As for the development of the app itself, the past days I’ve been doing various bugfixing in the LDAP frontend and playing around with the UI mostly. It is very configurable, the admin can choose which LDAP values to print, and in which form (eg human readable: username / first name / last name OR keep the LDAP names: uid / givenName / sn). The user can view his own attributes or someone else’s public attributes. A privileged user can see more attributes from other users, plus add/remove another user from some groups. There has been some ACL duplication here, but unfortunately there isn’t a better way to do it at the moment. Robin proposed another long term solution: if we move our LDAP configs to the new cn=Config style, the app then could parse that config and generate the ACL accordingly to Django settings. It can’t be done now though, since Infra needs to migrate LDAP to that style first, which I know it’s going to be painful (I’ve done it already for a uni server about a year ago). I’m working on the UI of the edit view now, which is a generated form by the user profile model. Although it works (user can edit his data successfully, admins (eg infra/recruiters in Gentoo case) can edit other users’ data as well), there has been some pain in printin nice the multivalued attributes of LDAP. Currently, the multivalued attrs are transfered to a TextField in the DB, and the values are separated with :: for easy split-desplit. With the help of Matt I wrote a form widget, but it still needs to look prettier when the user wants to add or delete a new value.

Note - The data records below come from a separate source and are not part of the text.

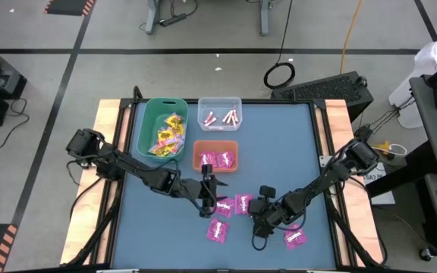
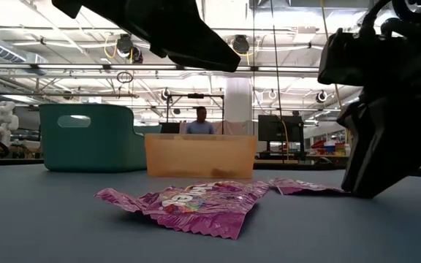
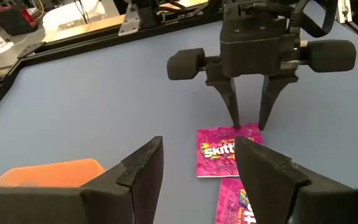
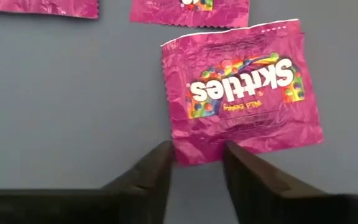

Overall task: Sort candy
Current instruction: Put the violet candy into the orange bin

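Observation:
Several magenta candy packets lie flat on the blue table: one (image 1: 243, 202) by my right gripper, one (image 1: 224, 206) beside it, one nearer (image 1: 218, 230) and one at the near right (image 1: 295, 238). My right gripper (image 4: 196, 155) points steeply down, open, its fingertips on either side of the first packet's edge (image 4: 197, 152). The left wrist view shows the same gripper (image 3: 248, 124) over that packet (image 3: 219, 152). My left gripper (image 3: 194, 168) hovers open and holds nothing, just near of the orange bin (image 1: 215, 155), above the table. My right gripper comes from above with its fingers (image 4: 160, 165) straddling one edge of the magenta packet (image 4: 199, 149). The packet lies flat on the table. Whether the fingers touch it, I cannot tell.
A green bin (image 1: 152, 121) with yellow candy stands at the far left. A clear bin (image 1: 203, 106) with pale pink sticks is beside it, and the orange bin holds magenta packets. Open blue table lies to the left and far right. A person shows beyond the table (image 2: 200, 120).

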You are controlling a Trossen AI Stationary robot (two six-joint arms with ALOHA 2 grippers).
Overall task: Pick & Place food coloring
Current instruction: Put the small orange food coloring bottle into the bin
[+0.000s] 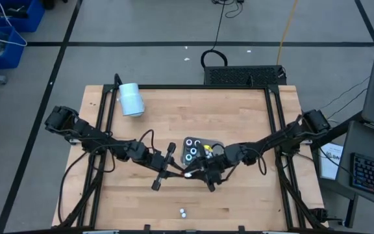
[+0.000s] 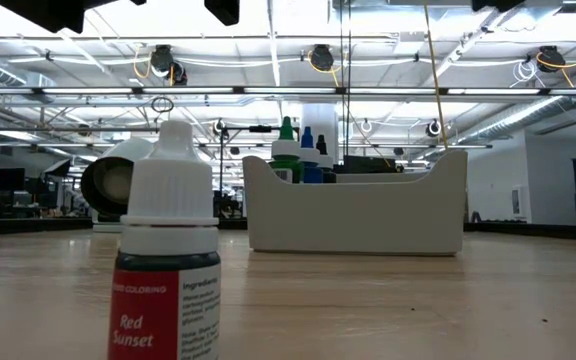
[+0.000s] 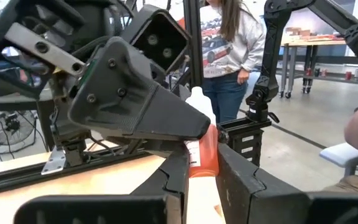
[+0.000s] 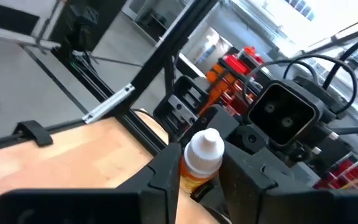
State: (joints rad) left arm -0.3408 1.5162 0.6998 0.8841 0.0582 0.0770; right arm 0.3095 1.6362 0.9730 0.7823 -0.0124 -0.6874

Apart from the above, I’ve also started working in general on the UI, and the front page. Matt gave me some some CSS to plug in to my templates, but my overall goal would be to create an easy way to create new themes to the app, instead of having to touch the templates (should be easy in Django). The UI and the front page is what I’m going to do for the next few days, and then start working on the Beacon and XSLT/XML parts. Last but not least, I wrote an addressbook as a replacement to userinfo.xml.